On war reporting and trauma, then and now

PERUGIA, Italy–At the International Journalism Festival, the psychological toll of war reporting vies for attention with the role of fact checking in this record “Year Elections” and the fast-developing impacts of artificial intelligence. A few presentations here on conflict coverage provided contemporary perspectives on my work about early 20th century American journalists in revolutionary Ireland.

BBC journalist and author Fergal Keane, born in London and raised in Ireland, spoke about his latest book, The Madness: A Memoir of War, Fear, and PTSD. As described by the Guardian, “The book traces a line back through the alcoholism that killed his father to his ‘family history of hunger and war’ in Ireland: the famine of the 19th century and then the bloody fight for independence. His grandmother received an injured veteran’s pension for her role in a conflict as brutal as those Keane went on to cover.[1]Emma Graham-Harrison, “The Madness by Fergal Keane review–the BBC correspondent on conflict, fear and PTSD, The Guardian, Nov. 17, 2022.

At #IJF24, Keane described his decades of war coverage as the manifestation of an addictive personality. “There’s never such a feeling of being alive in places with such a close presence of death,” he said. And unlike other addictions, this one came with more praise and awards the longer he continued; unlike the alcoholic or drug addict who engenders growing disgust and disdain with each episode of bad behavior.

“A big war is the biggest story in the world,” Keane said. “It’s natural for a journalist to want to be there.”

Fergal Keane and BBC colleague Richard Colebourn seated opposite their images on the screen at the International Journalism Festival, Perugia, Italy, on April 19.

But by January 2020, recently named the BBC’s Africa chief, Keane experienced three breakdowns and landed in a locked psyche ward. “You don’t’ notice that your (mental) defenses have crumbled,” he said.
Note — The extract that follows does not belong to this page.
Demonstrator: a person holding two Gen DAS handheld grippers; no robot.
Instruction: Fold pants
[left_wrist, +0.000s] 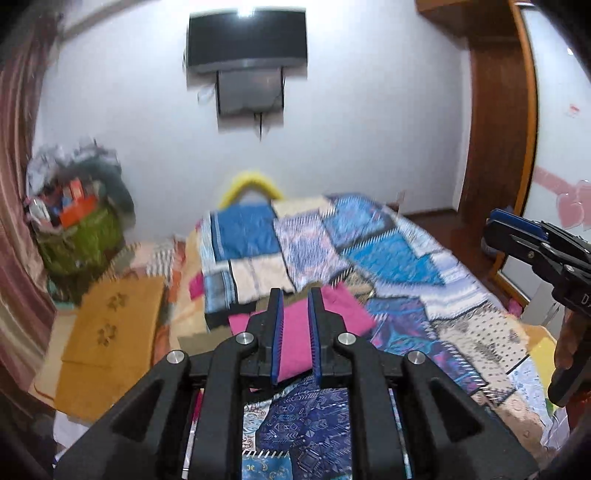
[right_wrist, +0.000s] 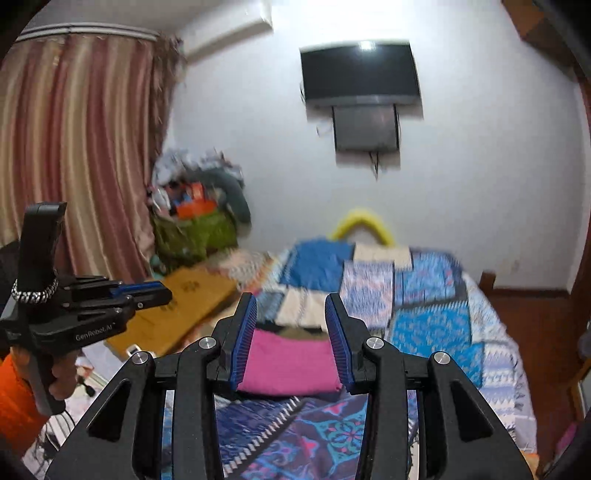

Writing The Madness became part of his “reckoning,” Keane said. He quoted the poet Robert Lowell, “Why not say what happened.”[2]Epilogue” from Day by Day, 1977. That’s also natural for journalists.

In his 2017 book Wounds: A Memoir of War and Love, Keane detailed how his grandmother, Hannah Purtill, her brother, Mick, and his friend Con Brosnan, in North Kerry took up arms against the British Army. The trauma she suffered manifest itself as depression he observed as a boy in the 1960s. Keane also described the revolutionary period as “a heroic myth.”

Not every war correspondent gets PTSD, Keane noted. He also was sympathetic to journalists, especially freelancers, who do not have access to the same high-level mental health care that he accessed through as a BBC employee. Keane praised the younger generation of correspondents as being more “emotionally literate” about such care, and he scoffed at the notion there was ever a “golden age” of war reporters.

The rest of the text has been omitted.